My team is building an agent for complex, multi-language artifacts with interdependent parts. We keep coming back to this hierarchy:
Feedforward: Provide the right context to prevent errors
Tolerance: Be tolerant of output variations to parse intent
Feedback: Give specific, actionable feedback for errors that remain
These are the same design principles Don Norman articulated decades ago for physical products and interfaces. They’re inherent to good system design, whether you’re building a door handle, a nuclear control panel, or an LLM agent.
The order is everything. Each principle builds on the previous one, creating a cascade of prevention that dramatically reduces the work needed at each subsequent level.
Why Feedforward Comes First
Create an environment where correct behavior is inevitable.
Physical constraints are made more effective and useful if they are easy to see and interpret, for then the set of actions is restricted before anything has been done.
Feedforward implements affordances and signifiers - showing what’s possible before action occurs. Toyota calls this poka-yoke: error-proofing through constraint.
Validation context: Telling the LLM about the validation our system will perform on its output
Example: We embed validation rules in context. Don’t wait for the LLM to hit errors: tell it the constraints upfront. This eliminated entire error categories.
Tolerance: Widening the Target
Parse, don’t validate. Transform imperfect input into structured output while preserving intent.
This principle shows up everywhere in good design:
USB-C cables that work in either orientation
Search boxes that accept various date formats
Forms that accept phone numbers with or without dashes
In our LLM context, tolerance looks like:
If the output is `` but the system wanted order.id, we strip the liquid syntax
If we get "true" instead of true, we parse the string to boolean
If timestamps come in various formats, we normalize them
Tolerance recognizes clear intent despite imperfect format. Good design accounts for variation.

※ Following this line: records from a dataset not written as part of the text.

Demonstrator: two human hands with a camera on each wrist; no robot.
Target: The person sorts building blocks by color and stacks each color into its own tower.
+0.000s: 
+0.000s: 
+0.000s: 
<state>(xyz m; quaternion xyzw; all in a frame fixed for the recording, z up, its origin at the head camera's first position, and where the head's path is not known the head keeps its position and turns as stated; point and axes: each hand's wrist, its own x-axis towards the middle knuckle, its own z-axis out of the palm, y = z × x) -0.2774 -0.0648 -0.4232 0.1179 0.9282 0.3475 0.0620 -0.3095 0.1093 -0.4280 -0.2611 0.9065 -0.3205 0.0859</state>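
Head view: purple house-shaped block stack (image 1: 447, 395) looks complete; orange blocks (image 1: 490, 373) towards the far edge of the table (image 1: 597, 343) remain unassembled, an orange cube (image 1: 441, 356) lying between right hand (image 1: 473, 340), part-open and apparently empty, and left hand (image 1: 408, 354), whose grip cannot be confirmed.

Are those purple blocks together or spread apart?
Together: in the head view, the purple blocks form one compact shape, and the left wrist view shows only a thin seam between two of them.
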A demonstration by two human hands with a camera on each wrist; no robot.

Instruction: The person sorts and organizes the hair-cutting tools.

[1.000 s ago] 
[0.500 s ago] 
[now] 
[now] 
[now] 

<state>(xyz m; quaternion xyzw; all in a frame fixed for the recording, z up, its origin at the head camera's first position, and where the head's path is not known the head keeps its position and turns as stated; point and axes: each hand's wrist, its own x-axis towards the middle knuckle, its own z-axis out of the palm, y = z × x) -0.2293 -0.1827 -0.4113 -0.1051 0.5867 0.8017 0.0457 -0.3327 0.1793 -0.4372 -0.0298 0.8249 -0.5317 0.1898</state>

On the execution side, provide feedforward information: make the options readily available. On the evaluation side, provide feedback: make the results of each action apparent.
When our agent does hit an error, we ensure:
Exact error messages: Not just “syntax error on input foo.bar[1]” but “syntax error on input foo.bar[1]: value ‘my number’ must be an integer”
Natural response pairing: Error formats that mirror the input structure
Self-healing paths: Give the LLM enough information to correct itself, though we let it discover its own solutions rather than prescribing fixes
Good feedback enables self-correction.
The Compound Effect
What makes this system powerful is how each tier reduces load on the next:
Better feedforward → Fewer errors reach the tolerance layer
Smart tolerance → Fewer errors need feedback
Clear feedback → Faster convergence when iteration is needed
Apply these in order and most remaining errors become genuine edge cases.
The Universal Truth
These aren’t just agent interface principles. They’re universal design principles for any system with unpredictable agents.